Snowpark Migration Accelerator: Code Extraction¶

The Snowpark Migration Accelerator (SMA) processes all files within a specified directory. While it creates an inventory of every file, it specifically analyzes files with certain extensions to identify Spark API references.

There are several ways to add files to this directory.

Place all your relevant code files into a single directory before proceeding with the migration.

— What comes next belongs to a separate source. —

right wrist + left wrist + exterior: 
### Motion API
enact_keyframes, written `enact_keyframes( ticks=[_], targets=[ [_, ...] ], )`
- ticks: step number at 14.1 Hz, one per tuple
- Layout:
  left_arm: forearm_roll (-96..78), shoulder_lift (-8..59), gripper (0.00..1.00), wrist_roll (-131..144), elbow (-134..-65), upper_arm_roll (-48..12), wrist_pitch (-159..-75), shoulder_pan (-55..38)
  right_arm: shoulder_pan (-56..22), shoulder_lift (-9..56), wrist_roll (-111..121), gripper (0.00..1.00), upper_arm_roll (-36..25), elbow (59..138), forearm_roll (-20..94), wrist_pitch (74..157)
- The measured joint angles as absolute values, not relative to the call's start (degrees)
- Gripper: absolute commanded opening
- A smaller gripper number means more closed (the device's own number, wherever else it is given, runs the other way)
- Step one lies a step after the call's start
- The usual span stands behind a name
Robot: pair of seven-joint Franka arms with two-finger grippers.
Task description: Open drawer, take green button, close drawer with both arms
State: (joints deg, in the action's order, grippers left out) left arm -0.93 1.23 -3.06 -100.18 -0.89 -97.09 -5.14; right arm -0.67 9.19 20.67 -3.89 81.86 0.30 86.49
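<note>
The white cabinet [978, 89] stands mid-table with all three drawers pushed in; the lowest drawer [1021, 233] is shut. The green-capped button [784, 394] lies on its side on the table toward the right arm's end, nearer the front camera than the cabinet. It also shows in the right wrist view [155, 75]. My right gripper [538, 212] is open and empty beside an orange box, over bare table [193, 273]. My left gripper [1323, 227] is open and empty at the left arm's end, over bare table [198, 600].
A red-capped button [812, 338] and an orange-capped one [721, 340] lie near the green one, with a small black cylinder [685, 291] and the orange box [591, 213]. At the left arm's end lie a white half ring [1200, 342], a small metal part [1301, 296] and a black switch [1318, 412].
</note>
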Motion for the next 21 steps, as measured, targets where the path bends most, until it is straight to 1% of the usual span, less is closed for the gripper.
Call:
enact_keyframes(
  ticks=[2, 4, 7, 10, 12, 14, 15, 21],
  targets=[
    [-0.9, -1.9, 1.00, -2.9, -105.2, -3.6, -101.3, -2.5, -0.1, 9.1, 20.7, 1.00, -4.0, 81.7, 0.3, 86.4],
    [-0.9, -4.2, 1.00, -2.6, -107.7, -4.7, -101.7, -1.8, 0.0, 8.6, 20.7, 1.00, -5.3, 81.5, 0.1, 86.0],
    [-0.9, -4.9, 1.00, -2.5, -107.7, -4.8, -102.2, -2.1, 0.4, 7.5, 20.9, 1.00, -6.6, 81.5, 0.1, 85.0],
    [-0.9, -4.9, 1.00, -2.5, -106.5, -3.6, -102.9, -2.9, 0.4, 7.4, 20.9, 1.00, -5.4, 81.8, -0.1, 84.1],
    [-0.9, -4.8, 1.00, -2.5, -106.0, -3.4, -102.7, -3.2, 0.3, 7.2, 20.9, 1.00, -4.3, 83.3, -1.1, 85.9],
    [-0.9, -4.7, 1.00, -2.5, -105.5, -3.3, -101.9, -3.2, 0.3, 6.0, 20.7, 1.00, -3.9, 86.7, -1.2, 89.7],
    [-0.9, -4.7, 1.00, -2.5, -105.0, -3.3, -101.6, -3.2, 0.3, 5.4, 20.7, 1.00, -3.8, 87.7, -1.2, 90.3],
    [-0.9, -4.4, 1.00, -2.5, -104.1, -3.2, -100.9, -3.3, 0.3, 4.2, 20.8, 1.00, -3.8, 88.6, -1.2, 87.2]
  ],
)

To extract notebooks from your existing environment (such as Databricks), you can use an extraction script to help with the migration process.

Extraction Scripts¶

Snowflake provides publicly available extraction scripts that you can find on the Snowflake Labs GitHub page. For Spark migrations, these scripts support various platforms.

Databricks¶

For Jupyter (.ipynb) or Databricks (.dbc) notebooks that run in Databricks, you can directly place them in a directory for SMA analysis without any extraction. To learn how to export your Databricks notebook files, visit the Databricks documentation here: https://docs.databricks.com/en/notebooks/notebook-export-import.html#export-notebooks.

For an alternative approach, you can follow the instructions and use the scripts available in the Databricks folder of the SC.DDLExportScripts repository: https://github.com/Snowflake-Labs/SC.DDLExportScripts/tree/main/Databricks

Additional information about data extraction will be provided soon.